◆ **Task item**: Begin at the line containing "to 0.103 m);" in the records below, end at the line containing "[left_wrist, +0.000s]", and retype each line in that span exactly. No other line and no image should appear.

>>>

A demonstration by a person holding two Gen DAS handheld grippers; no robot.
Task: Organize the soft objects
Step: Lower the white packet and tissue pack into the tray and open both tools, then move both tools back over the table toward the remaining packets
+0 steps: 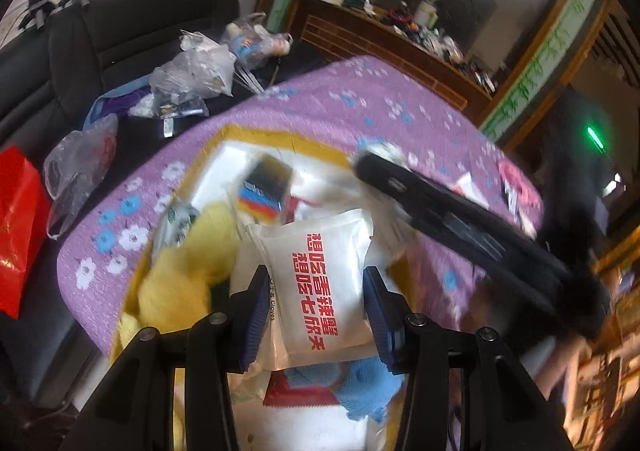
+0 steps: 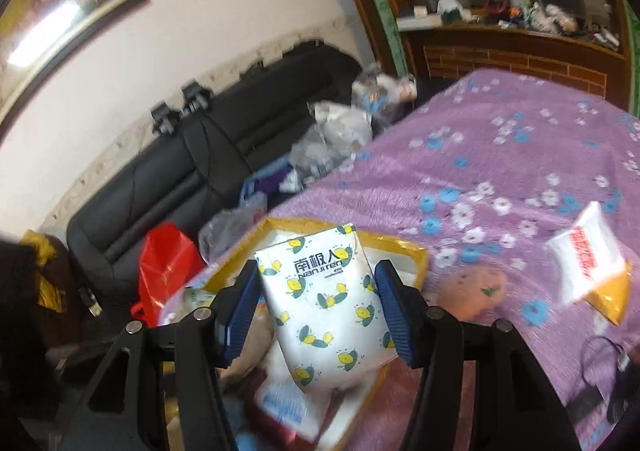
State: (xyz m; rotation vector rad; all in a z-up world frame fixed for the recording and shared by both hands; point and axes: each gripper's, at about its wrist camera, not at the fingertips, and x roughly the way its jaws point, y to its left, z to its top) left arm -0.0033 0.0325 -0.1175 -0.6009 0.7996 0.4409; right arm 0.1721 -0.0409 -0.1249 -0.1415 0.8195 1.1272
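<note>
On my left gripper (image 1: pixel 316 297) I have the white packet with red lettering (image 1: pixel 316 283) sitting between the two blue pads, its lower half down between them and its top sticking out past the fingertips; both pads press on its sides, so the fingers are at a middling width and gripping it. It hangs over the yellow-rimmed box (image 1: pixel 256 133), which sits at the near left corner of the purple flowered bedspread (image 1: pixel 340 103) and is full of soft things: a yellow fluffy cloth (image 1: pixel 180 275) at its left side, a blue cloth (image 1: pixel 368 383) right under my pads. The other gripper's black arm (image 1: pixel 460 219) crosses the right of my left view, blurred. On my right gripper (image 2: pixel 318 307) I hold the white pack printed with lemons (image 2: pixel 328 307), upright between the blue pads, which touch both its flanks, again at a middling width; its top edge rises beyond the fingertips. It is above the same box (image 2: pixel 412 251), near the left edge of the bedspread (image 2: pixel 500 139). A second white packet with red print (image 2: pixel 588 255) lies on the bedspread towards its right edge, well apart from my fingers, with a yellow pouch (image 2: pixel 612 291) touching its lower corner
</note>
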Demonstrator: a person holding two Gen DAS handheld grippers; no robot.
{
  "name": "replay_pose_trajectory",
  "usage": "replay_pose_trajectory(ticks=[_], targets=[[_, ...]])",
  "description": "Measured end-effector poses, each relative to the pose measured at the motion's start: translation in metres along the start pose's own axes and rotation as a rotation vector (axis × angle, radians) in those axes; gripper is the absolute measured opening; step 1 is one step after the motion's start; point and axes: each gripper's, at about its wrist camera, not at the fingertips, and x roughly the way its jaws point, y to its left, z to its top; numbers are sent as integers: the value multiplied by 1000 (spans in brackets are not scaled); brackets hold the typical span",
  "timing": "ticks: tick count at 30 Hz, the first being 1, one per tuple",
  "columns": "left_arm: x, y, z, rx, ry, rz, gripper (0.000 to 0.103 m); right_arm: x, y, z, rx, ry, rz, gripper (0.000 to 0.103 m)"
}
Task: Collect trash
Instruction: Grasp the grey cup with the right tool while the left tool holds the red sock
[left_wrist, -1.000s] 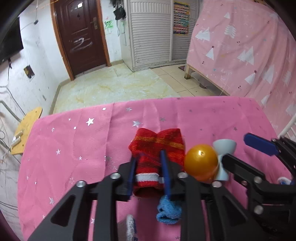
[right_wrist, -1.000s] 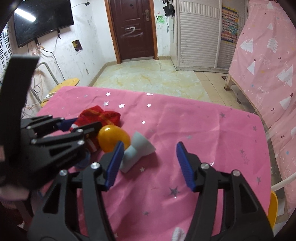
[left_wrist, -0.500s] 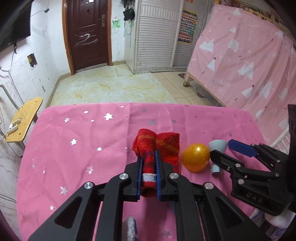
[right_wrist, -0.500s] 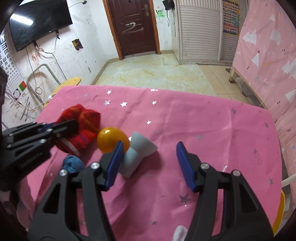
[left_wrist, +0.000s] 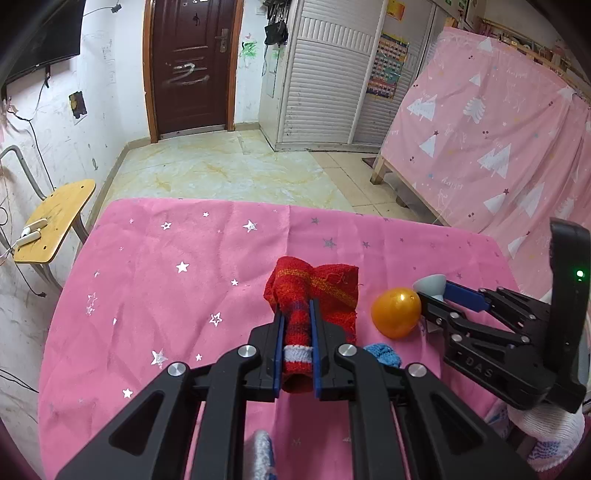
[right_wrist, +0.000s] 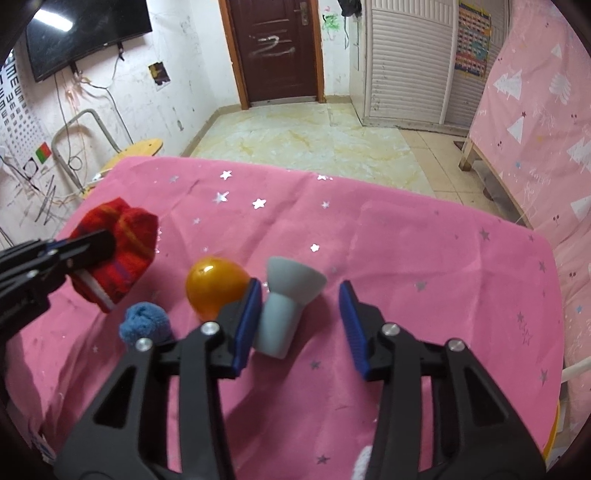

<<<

◆ **Task answer**:
  "columns": "left_arm: x, y, z, rx, ry, rz, gripper (0.000 to 0.103 m); right_arm: x, y, z, rx, ry, rz, gripper (0.000 to 0.103 m)"
}
Task: Collect trash
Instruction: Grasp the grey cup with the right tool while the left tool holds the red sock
[left_wrist, -1.000s] 
[right_wrist, -1.000s] 
[left_wrist, -0.500s] 
[right_wrist, -0.500s] 
[left_wrist, +0.000s] 

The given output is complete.